> **Work required**: Write every entry out again with no changes, and leave the images behind.

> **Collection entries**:
——

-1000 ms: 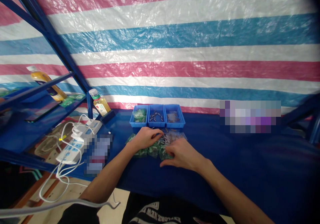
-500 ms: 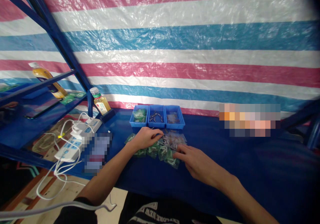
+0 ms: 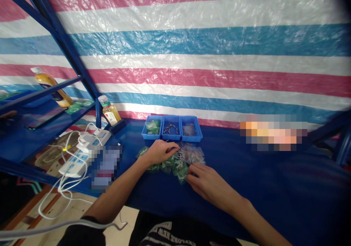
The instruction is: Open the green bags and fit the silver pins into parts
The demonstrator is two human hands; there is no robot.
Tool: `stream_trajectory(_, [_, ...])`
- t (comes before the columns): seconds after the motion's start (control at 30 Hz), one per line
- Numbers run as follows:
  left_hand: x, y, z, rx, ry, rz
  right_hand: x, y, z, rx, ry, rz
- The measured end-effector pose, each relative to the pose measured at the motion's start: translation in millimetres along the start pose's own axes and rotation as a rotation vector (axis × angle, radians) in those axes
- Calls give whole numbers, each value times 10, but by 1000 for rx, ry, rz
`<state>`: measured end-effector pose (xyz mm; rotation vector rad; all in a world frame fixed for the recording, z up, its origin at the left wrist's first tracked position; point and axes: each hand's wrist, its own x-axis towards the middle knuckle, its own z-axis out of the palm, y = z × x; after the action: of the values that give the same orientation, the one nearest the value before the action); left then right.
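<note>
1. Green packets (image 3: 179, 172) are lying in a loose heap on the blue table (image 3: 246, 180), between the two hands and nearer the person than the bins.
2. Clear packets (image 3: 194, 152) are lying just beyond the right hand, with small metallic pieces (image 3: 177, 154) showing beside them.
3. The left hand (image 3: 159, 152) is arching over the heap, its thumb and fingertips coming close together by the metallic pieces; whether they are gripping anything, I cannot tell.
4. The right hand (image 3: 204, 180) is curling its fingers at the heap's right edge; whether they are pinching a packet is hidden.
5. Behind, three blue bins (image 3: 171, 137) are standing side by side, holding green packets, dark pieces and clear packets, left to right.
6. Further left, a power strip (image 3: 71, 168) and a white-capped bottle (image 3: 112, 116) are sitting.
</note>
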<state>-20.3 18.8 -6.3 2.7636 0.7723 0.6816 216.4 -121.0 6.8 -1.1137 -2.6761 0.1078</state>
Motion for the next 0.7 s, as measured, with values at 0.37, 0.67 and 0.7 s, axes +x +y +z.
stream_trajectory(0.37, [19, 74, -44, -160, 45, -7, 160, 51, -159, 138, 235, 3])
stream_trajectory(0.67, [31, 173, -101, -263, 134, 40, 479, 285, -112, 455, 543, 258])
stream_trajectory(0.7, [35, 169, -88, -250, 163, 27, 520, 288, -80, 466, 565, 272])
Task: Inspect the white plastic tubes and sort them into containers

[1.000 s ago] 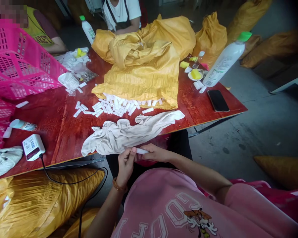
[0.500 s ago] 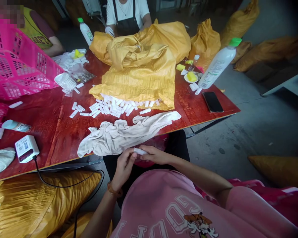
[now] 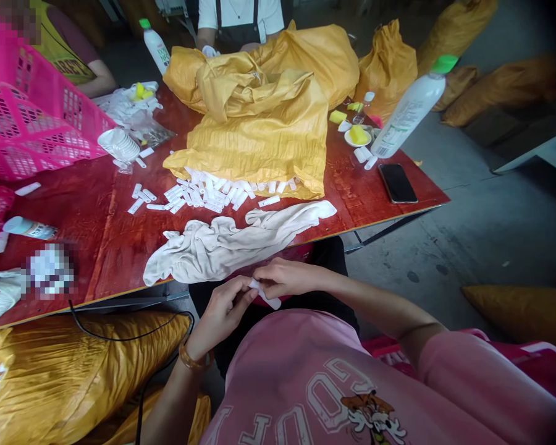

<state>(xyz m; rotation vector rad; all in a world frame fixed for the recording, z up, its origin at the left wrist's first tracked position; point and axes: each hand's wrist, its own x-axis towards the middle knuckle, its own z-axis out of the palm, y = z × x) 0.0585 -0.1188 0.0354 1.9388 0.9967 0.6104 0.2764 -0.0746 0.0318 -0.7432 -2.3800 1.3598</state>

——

> **Task answer**:
-1000 ms: 
-500 ms: 
+0 ms: 
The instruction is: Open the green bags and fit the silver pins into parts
The demonstrator is two human hands; there is no robot.
Tool: `stream_trajectory(_, [_, ...])`
- t (comes before the columns): seconds after the motion's start (control at 30 Hz), one per line
- Numbers run as follows:
  left_hand: x, y, z, rx, ry, rz
  right_hand: x, y, z, rx, ry, rz
- The measured end-effector pose, each relative to the pose measured at the motion's start: translation in millimetres along the start pose's own axes and rotation as a rotation vector (axis × angle, radians) in those axes
- Calls give whole numbers, each value times 10, but by 1000 for rx, ry, rz
`<state>`: measured end-effector pose (xyz mm; rotation vector rad; all in a world frame fixed for the recording, z up, its origin at the left wrist's first tracked position; point and axes: each hand's wrist, its own x-axis towards the middle knuckle, its own z-axis out of the palm, y = z × x; after the action: of the values that give the same orientation, the one nearest the value before the action); left then right.
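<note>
1. Green packets (image 3: 179, 172) are lying in a loose heap on the blue table (image 3: 246, 180), between the two hands and nearer the person than the bins.
2. Clear packets (image 3: 194, 152) are lying just beyond the right hand, with small metallic pieces (image 3: 177, 154) showing beside them.
3. The left hand (image 3: 159, 152) is arching over the heap, its thumb and fingertips coming close together by the metallic pieces; whether they are gripping anything, I cannot tell.
4. The right hand (image 3: 204, 180) is curling its fingers at the heap's right edge; whether they are pinching a packet is hidden.
5. Behind, three blue bins (image 3: 171, 137) are standing side by side, holding green packets, dark pieces and clear packets, left to right.
6. Further left, a power strip (image 3: 71, 168) and a white-capped bottle (image 3: 112, 116) are sitting.
</note>
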<state>-20.3 18.8 -6.3 2.7636 0.7723 0.6816 216.4 -121.0 6.8 -1.1137 -2.6761 0.1078</state>
Motion for the next 0.7 s, as measured, with values at 0.37, 0.67 and 0.7 s, axes +x +y +z.
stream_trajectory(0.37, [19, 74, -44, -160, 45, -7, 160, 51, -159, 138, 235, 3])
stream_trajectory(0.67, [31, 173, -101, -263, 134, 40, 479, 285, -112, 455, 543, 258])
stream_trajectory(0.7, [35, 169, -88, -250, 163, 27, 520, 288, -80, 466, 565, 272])
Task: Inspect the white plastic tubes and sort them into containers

[1.000 s ago] 
[0.500 s ago] 
[now] 

<state>(xyz m; rotation vector rad; all in a world frame fixed for the recording, z up, its origin at the left wrist's first tracked position; point and axes: each hand's wrist, its own x-axis towards the middle knuckle, its own z-axis out of the palm, y = z × x) 0.0585 -0.1188 0.0354 1.9388 0.9967 0.6104 0.2764 -0.0746 0.0318 -0.7432 -2.3800 1.3598</state>

This output is now finished.